The total profit of building a group of pyramid is the sum of income and the cost of deduction. These orders are now given, requesting the maximum profit.

Input

The first act of the input data is an integer T, indicating the number of data groups.

The first behavior of each group of data is an integer N, indicating the number of orders.

In the next N rows, each row has three integers x, y, w, indicating an order. (X, y) indicates the vertex of the constructed pyramid, and w indicates the benefit.

Output

For each group of data, output a line "Case # X: Y", X indicates the data number (starting from 1), Y indicates the maximum profit, rounded to the second digit after the decimal point.

Data range

1 ≤ T ≤ 20

0 ≤ w ≤ 107

Small Data

1 ≤ N ≤ 20

0 ≤ x, y ≤ 20

Big Data

1 ≤ N ≤1000

0 ≤ x, y ≤ 1000

Sample Input

322 2 36 2 531 1 12 2 33 3 531 1 12 2 33 3 6

Sample output

Case #1: 1.00Case #2: 0.00Case #3: 1.00

2. Solutions: Use interval dp to solve the problem. This question requires the maximum benefit from these orders. First, we can know that we only need to care about the border points on the right of each triangle. In this way, a complete triangle can be contained. Therefore, state (l, r, w) is used to describe all triangles.

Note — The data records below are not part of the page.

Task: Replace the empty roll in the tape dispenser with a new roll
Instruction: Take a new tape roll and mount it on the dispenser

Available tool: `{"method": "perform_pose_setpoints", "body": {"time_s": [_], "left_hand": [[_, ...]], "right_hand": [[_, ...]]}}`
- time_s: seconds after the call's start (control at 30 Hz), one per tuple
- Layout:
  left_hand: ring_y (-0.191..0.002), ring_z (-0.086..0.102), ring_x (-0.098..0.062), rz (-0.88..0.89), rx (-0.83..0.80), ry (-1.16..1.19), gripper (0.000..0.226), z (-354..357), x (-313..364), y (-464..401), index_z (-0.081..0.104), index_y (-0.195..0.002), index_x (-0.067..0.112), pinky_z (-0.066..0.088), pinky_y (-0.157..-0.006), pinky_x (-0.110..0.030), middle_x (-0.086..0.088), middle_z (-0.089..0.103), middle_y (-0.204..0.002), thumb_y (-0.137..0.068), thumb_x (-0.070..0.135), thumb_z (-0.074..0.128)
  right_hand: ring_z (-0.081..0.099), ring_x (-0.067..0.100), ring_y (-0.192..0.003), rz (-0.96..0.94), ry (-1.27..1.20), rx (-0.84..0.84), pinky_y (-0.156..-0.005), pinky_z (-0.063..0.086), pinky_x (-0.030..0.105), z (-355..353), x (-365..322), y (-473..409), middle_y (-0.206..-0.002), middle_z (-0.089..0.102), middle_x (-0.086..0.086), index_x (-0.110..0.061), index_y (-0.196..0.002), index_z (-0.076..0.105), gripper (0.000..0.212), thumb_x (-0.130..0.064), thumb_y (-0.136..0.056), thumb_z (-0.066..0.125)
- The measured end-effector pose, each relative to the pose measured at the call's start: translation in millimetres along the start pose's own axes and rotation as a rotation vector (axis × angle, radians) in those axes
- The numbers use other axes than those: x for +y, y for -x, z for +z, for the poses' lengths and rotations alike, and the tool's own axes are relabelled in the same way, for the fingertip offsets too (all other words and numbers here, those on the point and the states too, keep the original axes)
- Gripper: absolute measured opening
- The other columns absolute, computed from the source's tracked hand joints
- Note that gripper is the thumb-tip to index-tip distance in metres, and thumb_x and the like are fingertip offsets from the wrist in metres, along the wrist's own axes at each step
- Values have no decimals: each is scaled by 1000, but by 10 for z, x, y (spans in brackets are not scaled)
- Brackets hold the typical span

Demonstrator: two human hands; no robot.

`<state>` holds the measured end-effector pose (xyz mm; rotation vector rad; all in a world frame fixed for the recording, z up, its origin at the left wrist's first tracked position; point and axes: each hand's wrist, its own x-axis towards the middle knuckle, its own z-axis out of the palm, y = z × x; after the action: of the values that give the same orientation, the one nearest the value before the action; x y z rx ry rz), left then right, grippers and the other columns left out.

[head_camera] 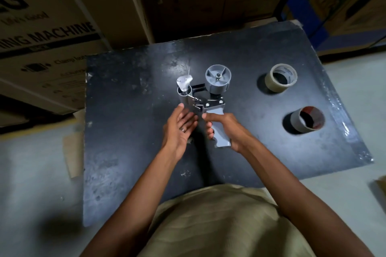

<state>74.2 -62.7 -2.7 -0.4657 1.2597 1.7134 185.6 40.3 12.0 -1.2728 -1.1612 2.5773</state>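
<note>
At frame centre, a grey plastic-and-metal tape dispenser point(208, 98) is held upright by its handle in the right hand's point(225, 129) closed grip; its hub is bare. The left hand point(179, 127) is spread wide beside the toothed blade, which could cut it. The new beige tape roll point(281, 78) lies upper right on the black worktop point(129, 131).

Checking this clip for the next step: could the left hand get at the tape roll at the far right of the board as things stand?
Probably yes. The left hand is open and empty, and nothing stands around the tape roll, though it must cross over the dispenser.

Dispenser point(211, 98): matt grey plastic, shiny metal plates. Board point(129, 131): dark, scuffed, glossy. Boxes point(52, 27): cardboard.
</note>
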Motion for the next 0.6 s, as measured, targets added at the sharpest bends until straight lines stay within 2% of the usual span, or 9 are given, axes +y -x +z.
{"method": "perform_pose_setpoints", "body": {"time_s": [0.1, 0.17, 0.37, 0.47, 0.6], "left_hand": [[-103, 75, -20, 37, -57, -27, 50, 166, 125, 158, 64, -126, 0, 60, -92, -30, -13, 74, -114, -92, 37, 68], [-103, 75, -20, 43, -78, -39, 53, 260, 204, 252, 65, -122, 0, 59, -95, -32, -15, 74, -115, -86, 39, 72], [-87, 75, -18, 3, -48, -32, 70, 401, 326, 355, 69, -108, 0, 62, -80, -29, -14, 78, -103, -56, 45, 84], [-86, 75, -14, -27, -45, -41, 61, 402, 333, 355, 71, -105, 3, 62, -75, -26, -9, 79, -98, -60, 42, 86], [-91, 73, -18, -40, -24, -33, 50, 396, 336, 347, 71, -102, 3, 61, -86, -31, -10, 78, -97, -67, 34, 87]], "right_hand": [[48, 14, -49, -49, 3, 11, -43, 42, 23, 89, -168, 228, -63, 51, 3, -12, -84, 60, 13, -9, -92, 68], [48, 15, -48, -78, 29, 32, -44, 43, 23, 124, -235, 336, -63, 52, 3, -10, -86, 59, 12, -8, -92, 69], [50, 16, -48, -119, 76, 63, -46, 45, 25, 162, -324, 465, -63, 54, 3, -9, -88, 62, 10, -7, -91, 71], [50, 16, -48, -120, 92, 71, -46, 45, 25, 165, -337, 475, -63, 54, 4, -9, -88, 62, 10, -7, -91, 71], [51, 16, -47, -118, 93, 76, -46, 45, 25, 172, -325, 468, -62, 54, 4, -9, -89, 61, 10, -7, -90, 72]]}}
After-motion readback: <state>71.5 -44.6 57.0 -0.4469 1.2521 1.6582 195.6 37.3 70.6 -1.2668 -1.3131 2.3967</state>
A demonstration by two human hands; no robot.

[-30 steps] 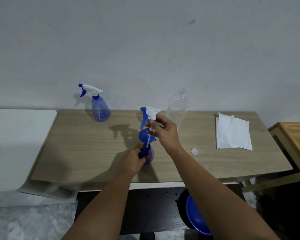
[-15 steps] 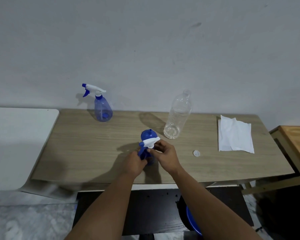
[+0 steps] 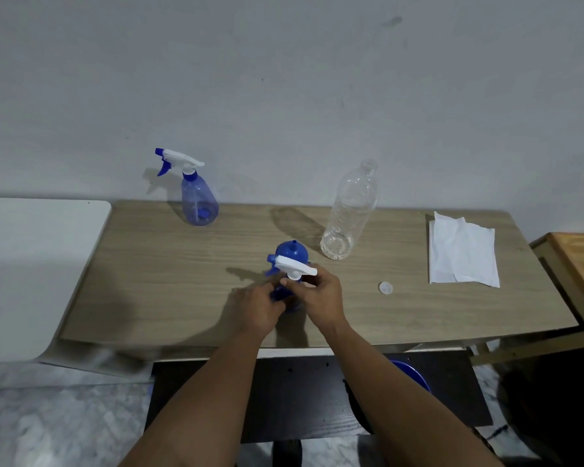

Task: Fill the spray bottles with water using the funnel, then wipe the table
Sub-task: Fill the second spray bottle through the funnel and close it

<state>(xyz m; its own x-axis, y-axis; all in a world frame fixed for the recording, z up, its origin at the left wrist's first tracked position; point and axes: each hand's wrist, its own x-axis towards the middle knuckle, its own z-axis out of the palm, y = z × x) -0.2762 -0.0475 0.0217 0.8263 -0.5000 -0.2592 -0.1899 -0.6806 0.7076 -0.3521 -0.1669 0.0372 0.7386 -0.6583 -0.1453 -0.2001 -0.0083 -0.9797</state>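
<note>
A small blue spray bottle (image 3: 292, 303) stands near the table's front middle, mostly hidden by my hands. My left hand (image 3: 258, 306) grips its body from the left. My right hand (image 3: 317, 294) pinches the neck of its white and blue trigger head (image 3: 292, 264), which sits on top of the bottle. Just behind stands the blue funnel (image 3: 292, 252), upside down on the wood. A second blue spray bottle (image 3: 198, 200) with its trigger head on stands at the back left. A clear plastic bottle (image 3: 349, 214), uncapped, stands at the back middle.
A folded white cloth (image 3: 461, 252) lies on the wooden table (image 3: 169, 264) at the right, and a small white cap (image 3: 385, 288) lies left of it. A white surface (image 3: 31, 264) adjoins on the left, a wooden one (image 3: 580, 261) on the right. A blue basin (image 3: 413, 377) sits under the table.
My right hand has brought the trigger head, with its tube, down from above onto the small bottle. The left hand has stayed on the bottle's body.
</note>
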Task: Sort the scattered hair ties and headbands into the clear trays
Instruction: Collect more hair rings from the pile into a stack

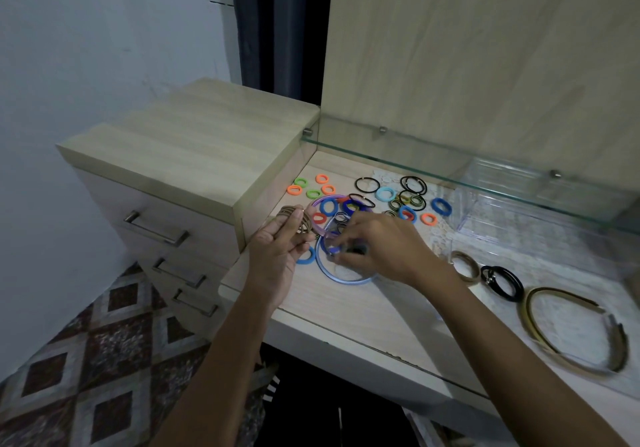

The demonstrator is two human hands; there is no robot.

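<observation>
- The drawer unit (180,169) at the left is pale wood-grain laminate with brushed metal bar handles; its lower drawers are partly cut off by the arms.
- The left hand (277,256) holds a bundle of thin brown hair ties (294,220), its fingers curled round them at the bench's left edge; how many ties there are is hard to make out.
- The scattered hair ties (363,201) lie on the bench (363,311) ahead of both hands: small fuzzy rings in orange, green, blue and red, and thin black elastic loops.
- The right hand (381,249) reaches among them, fingers bent and pinching something small and dark; motion blur hides what it is.
- A translucent blue headband (343,278) curves under that hand, partly covered.
- A glass shelf (450,169) runs above the bench.
- The clear trays (540,211) sit to the right, glossy plastic, edges hard to trace; brown and black ties and olive headbands (575,336) lie in the nearer one.
</observation>
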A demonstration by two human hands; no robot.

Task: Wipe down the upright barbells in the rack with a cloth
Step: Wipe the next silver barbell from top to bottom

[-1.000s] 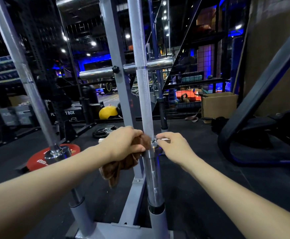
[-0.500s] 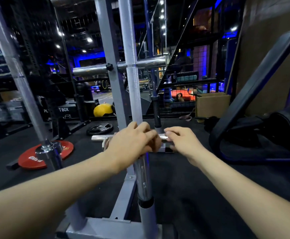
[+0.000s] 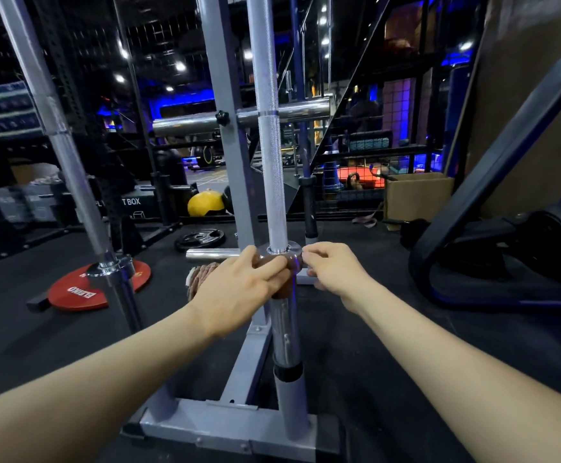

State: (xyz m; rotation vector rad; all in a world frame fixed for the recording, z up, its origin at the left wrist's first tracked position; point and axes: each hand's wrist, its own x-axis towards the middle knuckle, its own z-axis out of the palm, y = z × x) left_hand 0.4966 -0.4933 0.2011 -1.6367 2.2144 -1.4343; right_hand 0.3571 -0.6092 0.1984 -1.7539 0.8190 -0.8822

Next, define d (j) to indicate the maximum benefit of the range [0, j. We need to calculate the maximum boundary lim in advance, so that the variation range of j is 0 ≤ j ≤ lim. The following describes how to find the state transition equation.

(1) When j ≥ x [I]. when r is used, it indicates that the triangle I is completely included between [0, j], and the greater one that builds it and does not build it. That is, d (j) = max {d (j), d (j) + x [I]. w };

(2) When not meeting (1), but j ≥ x [I]. l, we are concerned with x [I]. the maximum benefit of r. After drawing, it is easy to know that the added benefit value is the benefit w of building the I-th pyramid minus the area of Multi-construction, that is, S (x [I]. l, x [I]. r)-S (x [I]. l, j ). The following State Transition equation is obtained: d (x [I]. r) = max {d (x [I]. r), d (j) + x [I]. w-S (x [I]. l, x [I]. r) + S (x [I]. l, x [I]. r )};

(3) when neither of the current two conditions is met, the state transition equation is actually similar to (2), that is, d (x [I]. r) = max {d (x [I]. r), d (j) + x [I]. w-S (x [I]. l, x [I]. r )};

Finally, do not forget a special situation: only the benefits of building the I-th pyramid, so finally, take the benefits calculated above and only the larger ones that build the I-th pyramid.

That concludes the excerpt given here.